Jeudi 22 mai 1873
Voilà une belle affaire ! Si jamais j'ai eu chose pareille ! Sans me préparer du tout me voilà en route pour Genève avec le train de deux heures. Voilà comment cela arrive: pour la même raison que l'autre fois, c'est-à-dire que le bijoutier veut faire payer le double, l'autre fois on a déconseillé à maman, mais cette fois, elle va. Je ne sais pas trop les détails de l'affaire, mais n'importe. J'ai pris la vieille robe grise de Dina, je l'ai arrangée pour le mieux et c'est merveilleux. Tout ce que je mets est joli, la plus disgracieuse des robes sur moi est gracieuse; sur une autre, la même robe est laide, sur moi elle prend une autre tournure; ça n'est pas pour me flatter, mais c'est la pure vérité.
Nous partîmes à la gare où nous avons trouvé presque tout ce qui reste à Nice. Mme Rice avec son frère et sa cousine, Mlle Combie que nous connaissions. Nous leur avons parlé et comme elles vont par le même chemin nous nous sommes arrangées d'aller ensemble. Walistky, Markevitch et Dina nous ont reconduits, ma tante est encore malade, elle nous fait tant de peine.
Nous partîmes donc, j'en suis étourdie, d'une manière si inattendue !
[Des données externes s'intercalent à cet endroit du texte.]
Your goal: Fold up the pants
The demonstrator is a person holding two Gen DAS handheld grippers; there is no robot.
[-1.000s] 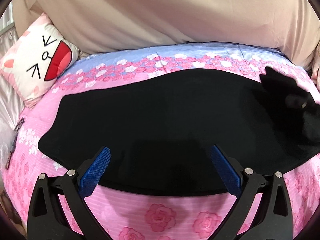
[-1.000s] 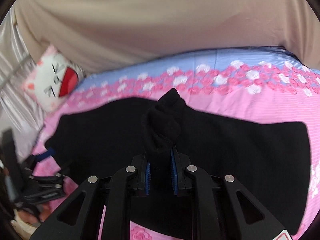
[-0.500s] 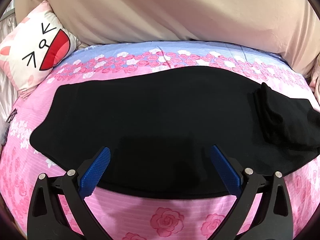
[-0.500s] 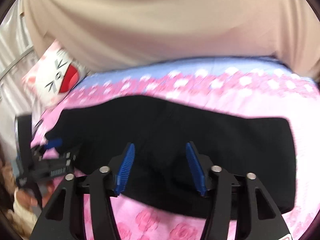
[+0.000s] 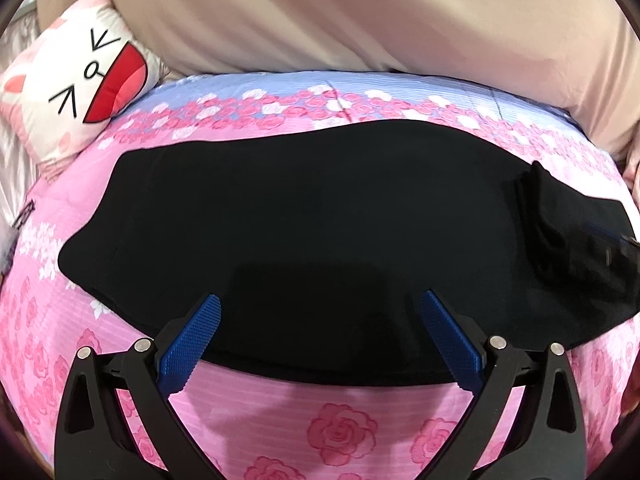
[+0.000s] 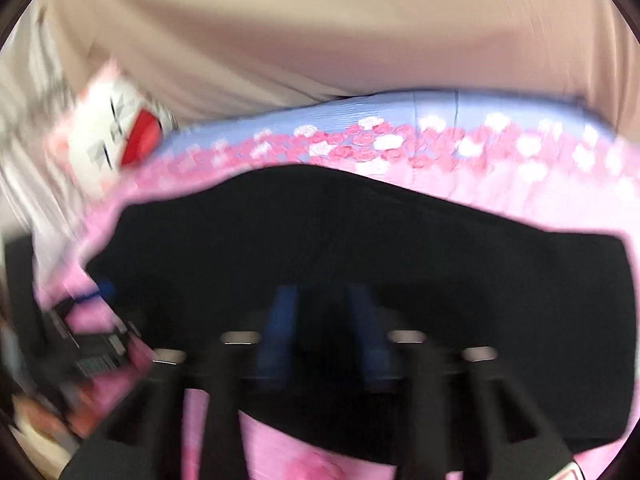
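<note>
Left wrist view: the black pants (image 5: 312, 232) lie spread across the pink rose-print bedspread (image 5: 340, 432), filling the middle of the frame from 9 to 3 o'clock. Since half a second ago the camera has drawn slightly back, and the near hem now sits higher between the fingers. The left gripper (image 5: 320, 340) hovers over that near hem with its blue pads (image 5: 192, 344) spread wide and nothing between them. At 3 o'clock a folded-over lump of the pants rests on the main layer, where a second earlier it was lifted off the bed. A cartoon-face pillow (image 5: 80, 92) sits at 10 o'clock, and a beige sheet (image 5: 340, 20) hangs along the top.

Right wrist view: heavily motion-blurred. The right gripper (image 6: 320, 320) sits low over the pants (image 6: 440, 280); its blue pads (image 6: 280, 320) stand closer together than half a second ago, with a dark gap between them, and the blur hides whether they pinch fabric. The left gripper (image 6: 94, 316) appears smeared at 8 o'clock at the pants' edge. The pillow (image 6: 108, 136) is at 10 o'clock, the bedspread (image 6: 400, 144) beyond the pants.
</note>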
Le voyage jusqu'à Lyon était très agréable en compagnie de ces Américains; ils sont charmants et aimables. J'ai parlé anglais assez bien (j'écris cela et maman avec Krumling calcule les notes de l'autre côté de la table, et cela m'embrouille et je ne puis écrire). De Lyon nous étions avec des hommes; cela m'ennuyait car ils n'avaient pas l'air comme il faut. Je causais tout le temps et le livre que j'avais pris avec moi était inutile jusqu'à Lyon. Mais quand les Américains partirent I have looked for it, and found that it was lost, but I must buy one to finish it: "Mabel Waughan" by the author of "The Lamplighter". Les Rice avaient un livre que je veux lire "Satanella" by Neville, or something of this kind. We parted very good friends.